Slashdot Mirror


Why Anonymized Data Isn't

Ars has a review of recent research, and a summary of the history, in the field of reidentification — identifying people from anonymized data. Paul Ohm's recent paper is an elaboration of what Ohm terms a central reality of data collection: "Data can either be useful or perfectly anonymous but never both." "...in 2000, [researcher Latanya Sweeney] showed that 87 percent of all Americans could be uniquely identified using only three bits of information: ZIP code, birthdate, and sex. ... For almost every person on earth, there is at least one fact about them stored in a computer database that an adversary could use to blackmail, discriminate against, harass, or steal the identity of him or her. I mean more than mere embarrassment or inconvenience; I mean legally cognizable harm. ... Reidentification science disrupts the privacy policy landscape by undermining the faith that we have placed in anonymization."

4 of 280 comments (clear)

  1. Duh. by SatanicPuppy · · Score: 3, Informative

    Am I the only one who always gives their birthday as 01/01/1970 and their zip code as 20500?

    I mean, seriously. They don't need to know. Why would I give 'em the right numbers? They're lucky I even allow them to have rough demographic data.

    --
    ad logicam Claiming a proposition is false because it was presented as the conclusion of a fallacious argument.
  2. Re:Paul Ohm? by natehoy · · Score: 4, Informative

    Nonsense, it could be a extension of the current Law:

    "In electrical circuits, Ohms' law states that the current through a conductor between two points is directly proportional to the potential difference or voltage across the two points, and inversely proportional to the resistance between them. In data anonymity, the law states that the general usefulness of any set of data that originally contained personally-identifiable information is inversely proportional to the degree of anonymity applied to said data."

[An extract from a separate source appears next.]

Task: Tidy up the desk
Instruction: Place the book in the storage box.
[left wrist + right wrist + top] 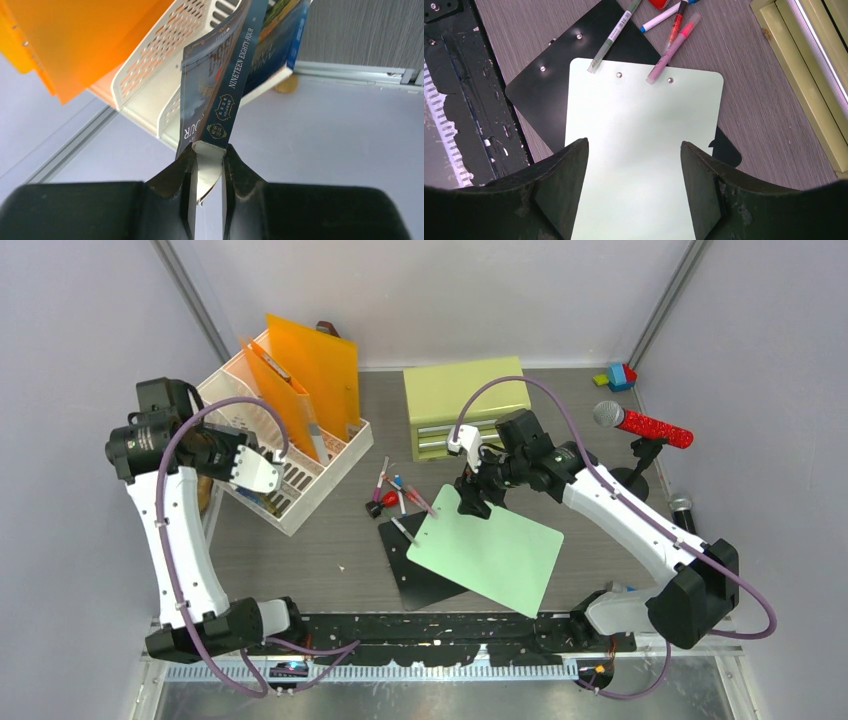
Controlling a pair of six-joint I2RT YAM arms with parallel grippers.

    See, on simple law to memorize, and now data analysts learn just a teensy bit about electricity and EEs learn just a teensy bit about data anonymization.

    --
    "This post contains words, known to the State of California to cause thought. Wash brain thoroughly after reading."
  3. Re:Three things? Really? by Daniel_Staal · · Score: 5, Informative

    That Paradox ignores the year. Add that in and it starts to become harder.

    --
    'Sensible' is a curse word.
  4. Re:Paul Ohm? by Beardo+the+Bearded · · Score: 4, Informative

    Okay, let's take a road. The speed at which traffic can travel depends on the quality of the surface, gradient, camber, zoning, etc. Let's call this the "road conditions", with a lower number being better roads.

    The number of cars that want to get through that road is a primary unit, which we can refer to as the "volume of traffic".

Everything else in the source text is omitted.